In Dimaya, a lawful permanent resident (Dimaya) challenged his order of removal that was predicated on
a finding that his burglary conviction constituted a crime of violence under the second prong of the COV
definition, 18 U.S.C. § 16(b). In his petition for review to the Ninth Circuit, Dimaya argued that § 16(b) is
unconstitutionally vague because it has no standard to determine whether a criminal offense carries a
“substantial risk” of physical force. This ambiguity, Dimaya contended, deprived him of due process.
In 2015, while Dimaya’s case was pending, the Supreme Court in Johnson v. United States held that a
similarly worded provision of the ACCA, which was employed for the purpose of imposing increased
prison sentences on certain firearm offenders convicted of a “violent felony,” was unconstitutionally
vague. Specifically, the ACCA’s multi-pronged violent felony definition included a provision covering a
felony offense that:
[I]s burglary, arson, or extortion, involves use of explosives, or otherwise involves conduct that presents a
serious potential risk of physical injury to another.

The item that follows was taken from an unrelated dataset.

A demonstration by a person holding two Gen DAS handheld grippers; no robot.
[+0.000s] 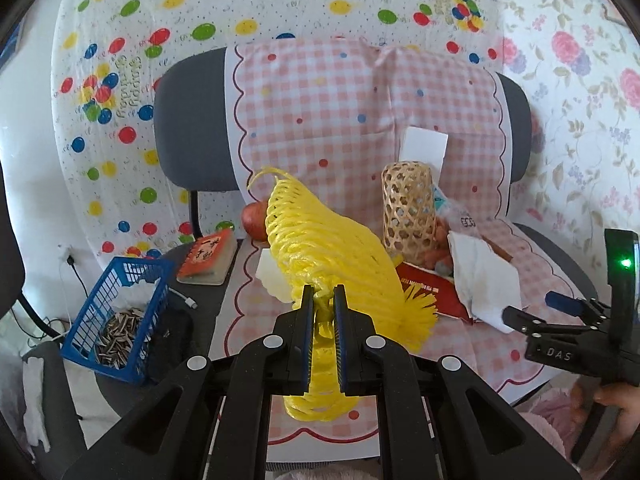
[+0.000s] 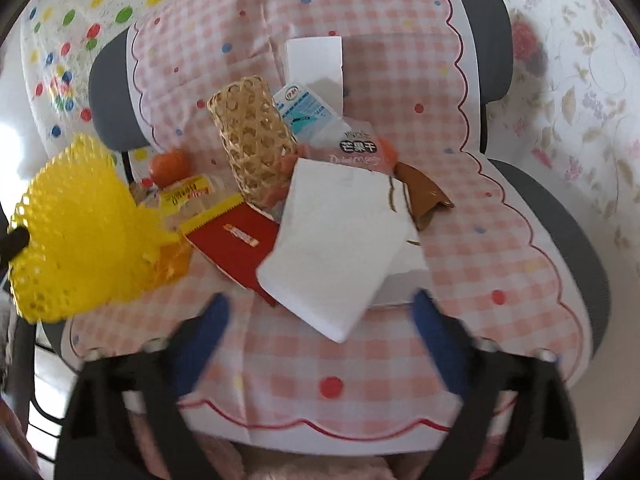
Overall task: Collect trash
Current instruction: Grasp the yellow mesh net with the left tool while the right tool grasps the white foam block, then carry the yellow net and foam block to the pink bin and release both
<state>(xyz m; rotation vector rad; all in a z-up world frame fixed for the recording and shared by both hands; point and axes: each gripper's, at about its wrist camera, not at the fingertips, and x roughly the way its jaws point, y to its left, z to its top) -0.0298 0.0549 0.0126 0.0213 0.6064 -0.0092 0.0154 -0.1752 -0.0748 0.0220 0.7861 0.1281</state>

The Supreme Court in Johnson determined that the italicized language of this “residual clause” of the
violent felony definition “leaves grave uncertainty” about how to estimate the risk ordinarily posed by a
crime, and that it also has no practicable way to measure the level of risk required to meet the “serious
potential risk” threshold. The Court thus held that the residual clause “produces more unpredictability and
arbitrariness than the Due Process Clause tolerates.”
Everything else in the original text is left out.